On the plant side there are larger organisms and the colonial issue presents itself again:
The largest single-stem tree by wood volume and mass is the giant
sequoia (Sequoiadendron giganteum), native to Sierra Nevada and
California; it grows to an average height of 70–85 m (230–280 ft) and
5–7 m (16–23 ft) in diameter. Multiple-stem trees such as banyan can
be enormous. Thimmamma Marrimanu in India spreads over 1.0 ha (2.5
acres). The largest organism in the world, according to size, is the
aspen tree whose colonies of clones can grow up to five miles long. . . .
The largest living fungus may be a honey fungus of the species
Armillaria ostoyae. A mushroom of this type in the Malheur National
Forest in the Blue Mountains of eastern Oregon, U.S. was found to be
the largest fungal colony in the world, spanning 8.9 km2 (2,200 acres)
of area. This organism is estimated to be 2,400 years old. The fungus
was written about in the April 2003 issue of the Canadian Journal of
Forest Research. While an accurate estimate has not been made, the
total weight of the colony may be as much as 605 tons.

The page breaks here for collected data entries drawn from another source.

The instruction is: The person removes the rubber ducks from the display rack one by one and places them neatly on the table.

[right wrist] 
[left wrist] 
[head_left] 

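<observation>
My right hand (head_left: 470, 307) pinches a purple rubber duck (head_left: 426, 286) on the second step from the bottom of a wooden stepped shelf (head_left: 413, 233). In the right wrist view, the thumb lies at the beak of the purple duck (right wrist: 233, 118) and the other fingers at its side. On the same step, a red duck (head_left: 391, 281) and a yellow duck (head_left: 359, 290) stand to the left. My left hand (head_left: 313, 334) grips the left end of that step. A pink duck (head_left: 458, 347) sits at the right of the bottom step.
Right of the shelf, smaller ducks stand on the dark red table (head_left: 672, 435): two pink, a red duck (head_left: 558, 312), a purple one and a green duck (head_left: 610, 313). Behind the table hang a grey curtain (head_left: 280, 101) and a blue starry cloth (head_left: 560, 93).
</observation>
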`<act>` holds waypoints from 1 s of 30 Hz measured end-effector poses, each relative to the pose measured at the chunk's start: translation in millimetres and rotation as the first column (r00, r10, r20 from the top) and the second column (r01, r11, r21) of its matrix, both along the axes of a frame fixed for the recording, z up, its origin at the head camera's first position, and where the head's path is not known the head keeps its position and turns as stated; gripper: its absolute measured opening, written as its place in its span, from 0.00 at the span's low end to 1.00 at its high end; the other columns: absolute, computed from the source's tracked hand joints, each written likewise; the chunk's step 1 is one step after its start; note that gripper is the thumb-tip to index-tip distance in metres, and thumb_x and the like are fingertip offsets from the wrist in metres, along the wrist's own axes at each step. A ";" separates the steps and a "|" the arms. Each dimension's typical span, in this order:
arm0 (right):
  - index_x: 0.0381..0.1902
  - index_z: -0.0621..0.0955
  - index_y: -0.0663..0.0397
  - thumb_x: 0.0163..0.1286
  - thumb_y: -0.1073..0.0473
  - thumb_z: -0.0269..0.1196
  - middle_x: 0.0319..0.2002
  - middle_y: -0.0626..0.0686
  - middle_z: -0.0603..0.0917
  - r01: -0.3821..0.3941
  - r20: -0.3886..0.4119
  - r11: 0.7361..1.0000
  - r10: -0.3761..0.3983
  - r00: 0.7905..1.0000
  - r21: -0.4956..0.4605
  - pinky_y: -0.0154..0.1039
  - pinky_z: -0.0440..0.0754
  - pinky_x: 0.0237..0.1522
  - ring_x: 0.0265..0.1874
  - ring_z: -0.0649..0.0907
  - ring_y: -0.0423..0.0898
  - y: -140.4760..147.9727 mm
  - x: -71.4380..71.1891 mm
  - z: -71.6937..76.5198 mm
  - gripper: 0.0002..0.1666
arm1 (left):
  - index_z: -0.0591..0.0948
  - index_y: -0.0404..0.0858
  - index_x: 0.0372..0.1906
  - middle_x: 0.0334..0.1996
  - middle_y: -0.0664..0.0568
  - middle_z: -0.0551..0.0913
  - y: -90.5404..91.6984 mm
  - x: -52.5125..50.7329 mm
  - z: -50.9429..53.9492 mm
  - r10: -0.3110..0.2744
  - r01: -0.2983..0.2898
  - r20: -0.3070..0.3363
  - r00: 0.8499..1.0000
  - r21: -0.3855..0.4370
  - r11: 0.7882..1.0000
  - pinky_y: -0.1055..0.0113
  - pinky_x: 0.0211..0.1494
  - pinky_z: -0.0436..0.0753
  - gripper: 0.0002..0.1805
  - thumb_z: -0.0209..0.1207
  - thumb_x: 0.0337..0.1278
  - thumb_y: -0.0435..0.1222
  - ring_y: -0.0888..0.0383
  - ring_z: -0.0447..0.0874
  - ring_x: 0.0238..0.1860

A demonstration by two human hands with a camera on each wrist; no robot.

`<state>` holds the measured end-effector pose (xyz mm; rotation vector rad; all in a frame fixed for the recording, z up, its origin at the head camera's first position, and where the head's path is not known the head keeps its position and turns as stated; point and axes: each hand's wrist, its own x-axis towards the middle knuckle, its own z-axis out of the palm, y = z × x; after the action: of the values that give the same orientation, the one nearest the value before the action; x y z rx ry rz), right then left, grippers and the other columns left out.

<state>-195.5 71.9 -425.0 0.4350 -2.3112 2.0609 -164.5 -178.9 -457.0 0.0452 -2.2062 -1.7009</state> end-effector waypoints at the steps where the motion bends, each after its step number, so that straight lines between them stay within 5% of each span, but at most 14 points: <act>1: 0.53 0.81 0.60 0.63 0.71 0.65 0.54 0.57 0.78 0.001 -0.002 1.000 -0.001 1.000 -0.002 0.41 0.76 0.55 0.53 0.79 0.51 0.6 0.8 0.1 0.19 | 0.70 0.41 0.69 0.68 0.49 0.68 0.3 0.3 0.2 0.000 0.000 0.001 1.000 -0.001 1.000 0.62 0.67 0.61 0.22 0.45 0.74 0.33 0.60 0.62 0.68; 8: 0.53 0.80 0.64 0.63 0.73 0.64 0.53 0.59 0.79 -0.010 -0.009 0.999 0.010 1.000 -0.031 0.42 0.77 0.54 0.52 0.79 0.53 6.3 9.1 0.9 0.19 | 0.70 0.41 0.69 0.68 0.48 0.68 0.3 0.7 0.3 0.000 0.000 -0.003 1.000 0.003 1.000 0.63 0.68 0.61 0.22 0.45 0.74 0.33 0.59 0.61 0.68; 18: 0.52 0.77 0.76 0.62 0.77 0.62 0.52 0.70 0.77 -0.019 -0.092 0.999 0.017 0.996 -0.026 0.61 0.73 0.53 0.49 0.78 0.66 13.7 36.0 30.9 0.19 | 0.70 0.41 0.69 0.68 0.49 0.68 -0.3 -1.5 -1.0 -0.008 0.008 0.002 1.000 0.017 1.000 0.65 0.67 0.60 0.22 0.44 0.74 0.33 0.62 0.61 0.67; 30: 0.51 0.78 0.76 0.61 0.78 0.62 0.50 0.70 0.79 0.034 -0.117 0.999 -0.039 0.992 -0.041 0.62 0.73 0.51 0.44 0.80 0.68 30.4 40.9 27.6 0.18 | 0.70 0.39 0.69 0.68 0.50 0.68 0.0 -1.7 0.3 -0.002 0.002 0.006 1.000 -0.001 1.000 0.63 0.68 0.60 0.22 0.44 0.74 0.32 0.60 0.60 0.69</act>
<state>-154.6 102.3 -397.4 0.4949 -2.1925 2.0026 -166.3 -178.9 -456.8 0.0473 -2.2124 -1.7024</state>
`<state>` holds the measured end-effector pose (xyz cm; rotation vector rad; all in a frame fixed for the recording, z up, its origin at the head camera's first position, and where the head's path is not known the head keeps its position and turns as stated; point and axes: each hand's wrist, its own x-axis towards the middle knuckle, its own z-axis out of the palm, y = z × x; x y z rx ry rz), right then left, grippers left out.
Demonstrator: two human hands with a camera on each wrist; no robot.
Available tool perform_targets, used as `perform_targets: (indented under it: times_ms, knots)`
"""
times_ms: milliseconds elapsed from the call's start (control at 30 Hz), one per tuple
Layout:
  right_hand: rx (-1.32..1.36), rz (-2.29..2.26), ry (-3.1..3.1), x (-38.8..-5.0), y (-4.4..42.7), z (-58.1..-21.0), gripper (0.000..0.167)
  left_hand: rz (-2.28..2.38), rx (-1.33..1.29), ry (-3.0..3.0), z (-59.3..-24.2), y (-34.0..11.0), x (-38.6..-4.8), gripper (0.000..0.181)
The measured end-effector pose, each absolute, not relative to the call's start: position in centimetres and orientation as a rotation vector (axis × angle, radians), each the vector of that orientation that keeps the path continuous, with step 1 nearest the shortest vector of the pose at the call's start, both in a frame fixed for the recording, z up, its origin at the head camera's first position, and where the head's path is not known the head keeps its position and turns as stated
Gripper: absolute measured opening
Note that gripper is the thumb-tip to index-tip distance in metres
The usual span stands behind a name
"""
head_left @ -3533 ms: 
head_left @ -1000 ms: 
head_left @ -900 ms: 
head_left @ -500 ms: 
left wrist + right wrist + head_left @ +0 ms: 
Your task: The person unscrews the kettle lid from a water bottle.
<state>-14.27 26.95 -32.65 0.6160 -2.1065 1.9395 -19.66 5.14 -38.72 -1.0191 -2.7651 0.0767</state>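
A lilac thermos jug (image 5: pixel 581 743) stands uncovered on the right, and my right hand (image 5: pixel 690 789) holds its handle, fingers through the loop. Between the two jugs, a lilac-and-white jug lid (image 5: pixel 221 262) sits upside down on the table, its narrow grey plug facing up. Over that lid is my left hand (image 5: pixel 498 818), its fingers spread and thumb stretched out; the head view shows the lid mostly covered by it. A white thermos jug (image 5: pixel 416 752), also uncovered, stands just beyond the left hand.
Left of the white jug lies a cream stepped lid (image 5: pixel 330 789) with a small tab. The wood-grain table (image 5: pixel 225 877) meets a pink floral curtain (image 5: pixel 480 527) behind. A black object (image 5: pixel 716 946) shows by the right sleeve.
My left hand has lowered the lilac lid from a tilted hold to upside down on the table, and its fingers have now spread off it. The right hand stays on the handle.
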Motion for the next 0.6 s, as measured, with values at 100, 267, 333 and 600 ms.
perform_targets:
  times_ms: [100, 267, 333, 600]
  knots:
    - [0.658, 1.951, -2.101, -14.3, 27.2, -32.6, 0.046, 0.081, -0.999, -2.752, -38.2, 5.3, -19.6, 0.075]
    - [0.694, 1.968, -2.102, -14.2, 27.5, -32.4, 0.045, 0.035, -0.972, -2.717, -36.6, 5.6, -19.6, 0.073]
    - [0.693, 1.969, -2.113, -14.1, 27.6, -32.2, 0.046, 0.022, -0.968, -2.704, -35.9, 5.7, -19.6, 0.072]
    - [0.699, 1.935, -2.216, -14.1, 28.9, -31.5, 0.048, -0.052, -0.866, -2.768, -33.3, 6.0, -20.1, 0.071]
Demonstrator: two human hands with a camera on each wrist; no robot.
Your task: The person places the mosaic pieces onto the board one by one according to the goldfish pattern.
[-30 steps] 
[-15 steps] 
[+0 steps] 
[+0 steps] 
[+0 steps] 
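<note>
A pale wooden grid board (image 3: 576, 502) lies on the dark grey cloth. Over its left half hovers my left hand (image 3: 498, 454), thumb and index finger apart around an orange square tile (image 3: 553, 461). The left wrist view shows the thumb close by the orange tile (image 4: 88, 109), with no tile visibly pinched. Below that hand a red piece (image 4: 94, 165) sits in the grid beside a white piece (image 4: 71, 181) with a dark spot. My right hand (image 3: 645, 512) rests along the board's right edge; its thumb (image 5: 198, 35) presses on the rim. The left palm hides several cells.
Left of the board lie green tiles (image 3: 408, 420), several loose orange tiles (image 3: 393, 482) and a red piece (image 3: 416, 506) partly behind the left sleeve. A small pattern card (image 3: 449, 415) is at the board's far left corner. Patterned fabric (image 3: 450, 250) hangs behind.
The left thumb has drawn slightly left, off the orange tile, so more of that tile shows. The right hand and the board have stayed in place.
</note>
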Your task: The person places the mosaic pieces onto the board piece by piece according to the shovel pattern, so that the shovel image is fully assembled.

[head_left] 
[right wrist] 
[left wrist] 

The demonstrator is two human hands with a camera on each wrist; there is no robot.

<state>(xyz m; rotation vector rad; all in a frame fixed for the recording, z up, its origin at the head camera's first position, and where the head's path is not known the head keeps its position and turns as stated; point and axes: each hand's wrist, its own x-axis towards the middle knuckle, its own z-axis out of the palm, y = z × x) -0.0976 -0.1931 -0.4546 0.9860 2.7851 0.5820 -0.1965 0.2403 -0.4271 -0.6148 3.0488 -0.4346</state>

If this colony
is considered a single organism, then it is the largest known organism
in the world by area, and rivals the aspen grove "Pando" as the known
organism with the highest living biomass. It is not known, however,
whether it is a single organism with all parts of the mycelium
connected.
But, while your definition could certainly include a sessile organism, the requirement that it "be able to react to stimuli in a way inanimate objects do not" would seem to rule out many plant-like organisms. Surely a honey fungus colony or a large common rooted aspen tree wouldn't qualify under your definition. And, when it comes to reacting to stimuli, there is the question of how fast and how automatically.
Would a Venus Fly trap qualify? What about a trumpet vine that opens every day when it is light and closes when it is dark? What about something like Tolkein's Ents if it took them a full day to have a few sentence conversation? (The Portia spider which is a remarkably intelligent but very slow thinking animal is a less extreme example).